==== RECORDED DATA

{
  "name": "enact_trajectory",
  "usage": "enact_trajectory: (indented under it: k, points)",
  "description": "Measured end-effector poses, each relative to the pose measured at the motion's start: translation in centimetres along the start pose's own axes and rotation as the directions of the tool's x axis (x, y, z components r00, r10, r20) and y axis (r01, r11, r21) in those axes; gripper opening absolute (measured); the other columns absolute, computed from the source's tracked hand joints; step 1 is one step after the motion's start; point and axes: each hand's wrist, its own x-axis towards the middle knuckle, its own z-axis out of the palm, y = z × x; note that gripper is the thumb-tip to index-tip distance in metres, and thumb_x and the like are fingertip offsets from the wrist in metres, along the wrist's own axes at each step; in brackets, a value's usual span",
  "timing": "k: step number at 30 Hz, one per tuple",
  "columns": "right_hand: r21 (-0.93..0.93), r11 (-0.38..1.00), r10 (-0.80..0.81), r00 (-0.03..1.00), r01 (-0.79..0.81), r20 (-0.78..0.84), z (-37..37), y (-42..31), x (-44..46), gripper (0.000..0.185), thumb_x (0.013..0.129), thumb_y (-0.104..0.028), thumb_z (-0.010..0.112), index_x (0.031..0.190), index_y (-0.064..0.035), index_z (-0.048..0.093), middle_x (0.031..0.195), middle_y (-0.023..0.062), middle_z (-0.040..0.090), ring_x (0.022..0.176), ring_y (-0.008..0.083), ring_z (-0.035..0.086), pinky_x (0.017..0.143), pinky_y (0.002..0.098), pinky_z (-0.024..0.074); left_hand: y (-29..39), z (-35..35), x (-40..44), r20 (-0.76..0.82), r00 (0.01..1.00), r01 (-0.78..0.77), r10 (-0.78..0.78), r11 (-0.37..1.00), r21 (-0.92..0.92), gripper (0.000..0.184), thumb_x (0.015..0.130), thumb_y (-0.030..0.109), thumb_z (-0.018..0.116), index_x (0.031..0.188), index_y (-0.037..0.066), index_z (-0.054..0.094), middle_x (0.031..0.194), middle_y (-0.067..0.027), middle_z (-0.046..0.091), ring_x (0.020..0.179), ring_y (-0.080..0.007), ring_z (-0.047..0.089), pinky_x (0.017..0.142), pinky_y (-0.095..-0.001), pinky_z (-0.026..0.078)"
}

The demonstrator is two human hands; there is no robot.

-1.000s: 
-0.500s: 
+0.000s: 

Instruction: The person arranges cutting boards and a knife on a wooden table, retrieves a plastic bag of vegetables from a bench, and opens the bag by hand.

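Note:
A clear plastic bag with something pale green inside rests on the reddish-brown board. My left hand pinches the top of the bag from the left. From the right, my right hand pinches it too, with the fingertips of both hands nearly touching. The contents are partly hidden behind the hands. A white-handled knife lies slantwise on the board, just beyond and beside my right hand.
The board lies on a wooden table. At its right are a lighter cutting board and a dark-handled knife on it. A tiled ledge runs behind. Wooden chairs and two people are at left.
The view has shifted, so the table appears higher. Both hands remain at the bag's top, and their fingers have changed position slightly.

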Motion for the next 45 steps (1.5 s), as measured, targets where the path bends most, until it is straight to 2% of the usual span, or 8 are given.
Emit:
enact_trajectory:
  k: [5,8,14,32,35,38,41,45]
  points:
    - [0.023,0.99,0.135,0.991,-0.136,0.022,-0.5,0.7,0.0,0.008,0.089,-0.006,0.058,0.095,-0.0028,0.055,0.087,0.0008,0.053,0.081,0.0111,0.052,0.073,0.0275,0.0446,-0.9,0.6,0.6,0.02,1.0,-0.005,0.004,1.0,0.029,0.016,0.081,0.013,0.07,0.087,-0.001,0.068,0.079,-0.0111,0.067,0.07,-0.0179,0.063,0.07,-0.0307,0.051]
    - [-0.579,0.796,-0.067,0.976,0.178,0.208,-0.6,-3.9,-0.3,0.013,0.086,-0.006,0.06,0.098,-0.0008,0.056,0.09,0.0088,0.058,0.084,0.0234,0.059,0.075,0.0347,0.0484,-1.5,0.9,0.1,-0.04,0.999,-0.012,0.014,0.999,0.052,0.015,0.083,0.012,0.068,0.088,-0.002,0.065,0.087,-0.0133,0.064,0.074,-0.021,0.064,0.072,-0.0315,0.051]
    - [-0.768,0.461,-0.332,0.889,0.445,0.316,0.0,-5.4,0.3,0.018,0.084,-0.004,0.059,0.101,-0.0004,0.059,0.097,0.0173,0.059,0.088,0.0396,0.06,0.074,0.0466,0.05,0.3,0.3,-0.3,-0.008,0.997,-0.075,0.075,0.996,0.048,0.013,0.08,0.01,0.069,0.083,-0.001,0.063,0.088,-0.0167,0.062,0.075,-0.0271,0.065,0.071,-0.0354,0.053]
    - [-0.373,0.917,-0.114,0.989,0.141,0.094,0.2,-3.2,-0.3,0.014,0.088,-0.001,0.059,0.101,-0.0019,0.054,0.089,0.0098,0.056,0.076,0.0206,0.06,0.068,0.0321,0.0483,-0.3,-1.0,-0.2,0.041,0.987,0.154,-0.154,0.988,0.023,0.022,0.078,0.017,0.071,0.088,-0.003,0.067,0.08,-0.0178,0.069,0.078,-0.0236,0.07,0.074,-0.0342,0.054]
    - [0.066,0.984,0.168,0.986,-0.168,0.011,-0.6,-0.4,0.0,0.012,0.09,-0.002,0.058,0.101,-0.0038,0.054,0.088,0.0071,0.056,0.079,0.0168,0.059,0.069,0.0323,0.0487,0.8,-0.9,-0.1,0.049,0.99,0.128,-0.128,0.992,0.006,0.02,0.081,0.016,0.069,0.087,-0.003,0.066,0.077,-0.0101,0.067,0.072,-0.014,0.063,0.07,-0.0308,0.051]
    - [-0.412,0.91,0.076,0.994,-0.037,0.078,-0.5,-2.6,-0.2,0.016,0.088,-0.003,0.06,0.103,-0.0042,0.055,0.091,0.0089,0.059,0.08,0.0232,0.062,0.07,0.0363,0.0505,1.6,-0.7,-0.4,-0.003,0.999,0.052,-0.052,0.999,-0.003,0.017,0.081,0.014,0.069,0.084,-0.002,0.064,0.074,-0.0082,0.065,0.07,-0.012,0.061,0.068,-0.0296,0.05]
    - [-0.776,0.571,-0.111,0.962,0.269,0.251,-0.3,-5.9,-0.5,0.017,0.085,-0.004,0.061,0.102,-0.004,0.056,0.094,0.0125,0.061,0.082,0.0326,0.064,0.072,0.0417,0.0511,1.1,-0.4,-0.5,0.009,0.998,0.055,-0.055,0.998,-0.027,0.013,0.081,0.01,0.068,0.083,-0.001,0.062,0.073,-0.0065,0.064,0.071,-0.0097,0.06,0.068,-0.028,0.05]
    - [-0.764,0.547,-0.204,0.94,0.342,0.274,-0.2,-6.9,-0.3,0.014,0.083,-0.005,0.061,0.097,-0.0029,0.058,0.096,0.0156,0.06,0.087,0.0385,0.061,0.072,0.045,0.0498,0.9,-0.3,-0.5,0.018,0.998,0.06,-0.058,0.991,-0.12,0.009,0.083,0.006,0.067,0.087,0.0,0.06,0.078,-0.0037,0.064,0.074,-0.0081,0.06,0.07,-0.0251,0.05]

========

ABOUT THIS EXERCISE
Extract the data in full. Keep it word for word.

EXERCISE RESULT
{
  "name": "enact_trajectory",
  "usage": "enact_trajectory: (indented under it: k, points)",
  "description": "Measured end-effector poses, each relative to the pose measured at the motion's start: translation in centimetres along the start pose's own axes and rotation as the directions of the tool's x axis (x, y, z components r00, r10, r20) and y axis (r01, r11, r21) in those axes; gripper opening absolute (measured); the other columns absolute, computed from the source's tracked hand joints; step 1 is one step after the motion's start; point and axes: each hand's wrist, its own x-axis towards the middle knuckle, its own z-axis out of the palm, y = z × x; note that gripper is the thumb-tip to index-tip distance in metres, and thumb_x and the like are fingertip offsets from the wrist in metres, along the wrist's own axes at each step; in brackets, a value's usual span",
  "timing": "k: step number at 30 Hz, one per tuple",
  "columns": "right_hand: r21 (-0.93..0.93), r11 (-0.38..1.00), r10 (-0.80..0.81), r00 (-0.03..1.00), r01 (-0.79..0.81), r20 (-0.78..0.84), z (-37..37), y (-42..31), x (-44..46), gripper (0.000..0.185), thumb_x (0.013..0.129), thumb_y (-0.104..0.028), thumb_z (-0.010..0.112), index_x (0.031..0.190), index_y (-0.064..0.035), index_z (-0.048..0.093), middle_x (0.031..0.195), middle_y (-0.023..0.062), middle_z (-0.040..0.090), ring_x (0.022..0.176), ring_y (-0.008..0.083), ring_z (-0.035..0.086), pinky_x (0.017..0.143), pinky_y (0.002..0.098), pinky_z (-0.024..0.074); left_hand: y (-29..39), z (-35..35), x (-40..44), r20 (-0.76..0.82), r00 (0.01..1.00), r01 (-0.78..0.77), r10 (-0.78..0.78), r11 (-0.37..1.00), r21 (-0.92..0.92), gripper (0.000..0.184), thumb_x (0.015..0.130), thumb_y (-0.030..0.109), thumb_z (-0.018..0.116), index_x (0.031..0.188), index_y (-0.037..0.066), index_z (-0.054..0.094), middle_x (0.031..0.194), middle_y (-0.067..0.027), middle_z (-0.046..0.091), ring_x (0.020..0.179), ring_y (-0.080..0.007), ring_z (-0.047..0.089), pinky_x (0.017..0.142), pinky_y (-0.095..-0.001), pinky_z (-0.026..0.078)"
}

The demonstrator is two human hands; there is no robot.

-1.000s: 
-0.500s: 
+0.000s: 

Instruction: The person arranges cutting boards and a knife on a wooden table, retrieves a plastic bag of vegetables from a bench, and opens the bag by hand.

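Note:
A clear plastic bag with something pale green inside rests on the reddish-brown board. My left hand pinches the top of the bag from the left. From the right, my right hand pinches it too, with the fingertips of both hands nearly touching. The contents are partly hidden behind the hands. A white-handled knife lies slantwise on the board, just beyond and beside my right hand.
The board lies on a wooden table. At its right are a lighter cutting board and a dark-handled knife on it. A tiled ledge runs behind. Wooden chairs and two people are at left.
The view has shifted, so the table appears higher. Both hands remain at the bag's top, and their fingers have changed position slightly.
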
Motion for the next 45 steps (1.5 s), as measured, targets where the path bends most, until it is straight to 2% of the usual span, or 8 are given.
Emit:
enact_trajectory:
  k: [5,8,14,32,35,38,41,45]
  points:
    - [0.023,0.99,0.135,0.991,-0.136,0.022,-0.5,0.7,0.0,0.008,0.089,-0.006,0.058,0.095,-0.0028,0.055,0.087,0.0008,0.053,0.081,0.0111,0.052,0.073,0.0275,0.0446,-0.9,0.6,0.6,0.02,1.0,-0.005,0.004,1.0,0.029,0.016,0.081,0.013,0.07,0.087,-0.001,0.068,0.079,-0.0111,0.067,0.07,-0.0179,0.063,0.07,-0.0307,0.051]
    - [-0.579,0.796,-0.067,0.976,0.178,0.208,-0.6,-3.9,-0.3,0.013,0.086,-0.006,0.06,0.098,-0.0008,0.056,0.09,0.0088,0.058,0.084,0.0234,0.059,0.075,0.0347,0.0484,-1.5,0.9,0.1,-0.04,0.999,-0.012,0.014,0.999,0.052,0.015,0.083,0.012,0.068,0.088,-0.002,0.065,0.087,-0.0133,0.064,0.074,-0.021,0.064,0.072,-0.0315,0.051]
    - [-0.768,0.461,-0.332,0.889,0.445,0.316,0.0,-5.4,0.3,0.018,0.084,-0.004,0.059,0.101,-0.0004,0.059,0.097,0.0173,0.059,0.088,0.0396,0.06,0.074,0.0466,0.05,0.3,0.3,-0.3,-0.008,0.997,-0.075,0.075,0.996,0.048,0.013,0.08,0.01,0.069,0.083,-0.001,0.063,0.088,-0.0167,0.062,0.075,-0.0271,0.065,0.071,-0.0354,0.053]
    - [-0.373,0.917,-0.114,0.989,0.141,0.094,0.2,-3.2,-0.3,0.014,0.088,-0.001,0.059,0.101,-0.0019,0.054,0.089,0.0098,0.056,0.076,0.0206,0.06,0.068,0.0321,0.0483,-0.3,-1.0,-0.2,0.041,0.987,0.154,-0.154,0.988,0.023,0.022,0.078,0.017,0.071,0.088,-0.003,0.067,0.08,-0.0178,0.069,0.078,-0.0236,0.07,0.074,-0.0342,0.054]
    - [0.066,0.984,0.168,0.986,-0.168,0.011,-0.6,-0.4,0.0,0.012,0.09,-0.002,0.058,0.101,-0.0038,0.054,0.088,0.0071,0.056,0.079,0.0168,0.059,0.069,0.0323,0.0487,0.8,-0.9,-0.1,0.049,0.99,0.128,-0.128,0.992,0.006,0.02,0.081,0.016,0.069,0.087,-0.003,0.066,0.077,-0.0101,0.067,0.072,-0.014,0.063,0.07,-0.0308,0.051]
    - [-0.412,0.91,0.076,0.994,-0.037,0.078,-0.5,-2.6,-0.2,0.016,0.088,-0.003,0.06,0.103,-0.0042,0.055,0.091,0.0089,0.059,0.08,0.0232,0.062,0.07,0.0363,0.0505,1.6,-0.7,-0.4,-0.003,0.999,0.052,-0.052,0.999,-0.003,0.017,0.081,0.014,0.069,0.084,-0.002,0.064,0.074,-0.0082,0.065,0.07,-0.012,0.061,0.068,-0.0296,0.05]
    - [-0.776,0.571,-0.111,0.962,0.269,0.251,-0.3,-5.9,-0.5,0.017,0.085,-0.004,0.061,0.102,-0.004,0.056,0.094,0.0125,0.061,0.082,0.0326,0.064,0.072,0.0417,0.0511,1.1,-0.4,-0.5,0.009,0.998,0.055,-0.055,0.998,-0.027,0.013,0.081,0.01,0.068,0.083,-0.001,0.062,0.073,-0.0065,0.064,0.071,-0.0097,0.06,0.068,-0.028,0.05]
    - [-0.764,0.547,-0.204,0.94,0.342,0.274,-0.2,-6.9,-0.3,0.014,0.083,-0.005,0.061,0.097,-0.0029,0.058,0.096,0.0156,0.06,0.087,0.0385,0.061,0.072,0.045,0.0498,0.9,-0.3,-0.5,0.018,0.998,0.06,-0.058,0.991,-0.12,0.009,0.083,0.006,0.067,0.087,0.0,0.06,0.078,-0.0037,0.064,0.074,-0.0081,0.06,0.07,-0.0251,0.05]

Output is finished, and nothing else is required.